When someone in the audience challenged her claim she knew nothing about a data center, even though she had at one point in her explanation stated that she was going to take a picture of the materials at Marquadt’s office, Lauchle accused the people of not wanting to hear the facts.
“I knew nothing about any data center,” she said.
She further claimed that by April 28, “We had already advertised we are protecting the township with a moratorium, so people who say you’re for data, you’re against developers. No, we took care of both ends. When I heard about it, I saw it didn’t have any clarification. Again, it had nothing to do with us, because it was Victor Marquadt,” she reiterated.
When asked if the township had reached out to the county commissioners or county planning for input on how to handle data centers, Lauchle stated that Orso had told her that at the last commissioners’ meeting the commissioners had said that the county wants to get involved with townships about the issue.
Actually at the meeting that she was referring to, the commissioners stated that townships, such as Muncy Township, which have their own planning commissions, are responsible for passing ordinances for their own municipalities. County planning provides services to 19 municipalities and Muncy Township is not one of them.
“What this community continues to ask for is not complicated. This is not hard. We want you to follow the law. We want you to be transparent. We want you to do the job that you were elected to do,” Cotner told the board.
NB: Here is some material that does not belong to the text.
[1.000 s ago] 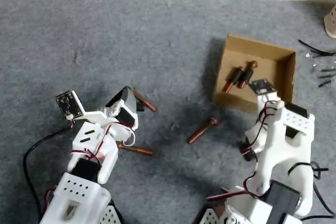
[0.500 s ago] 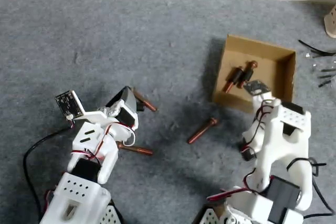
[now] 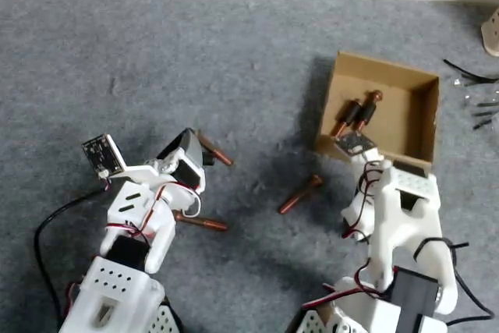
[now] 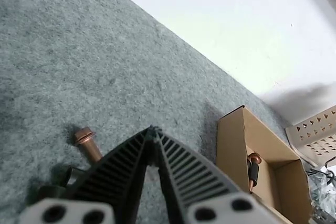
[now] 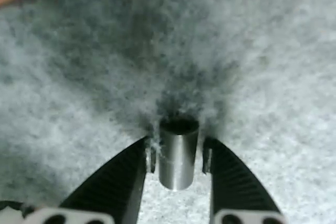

She accused Lauchle of “failing to demonstrate the willingness or the capability to
meet those basic operations.”
“The residents of this township and members of surrounding communities have made it very clear that they do not have confidence in your leadership. The most responsible and respectful thing that you can do for Muncy Township is to step down and let capable leadership move this community forward, so we are formally and publicly asking again for your resignation,” Cotner stated.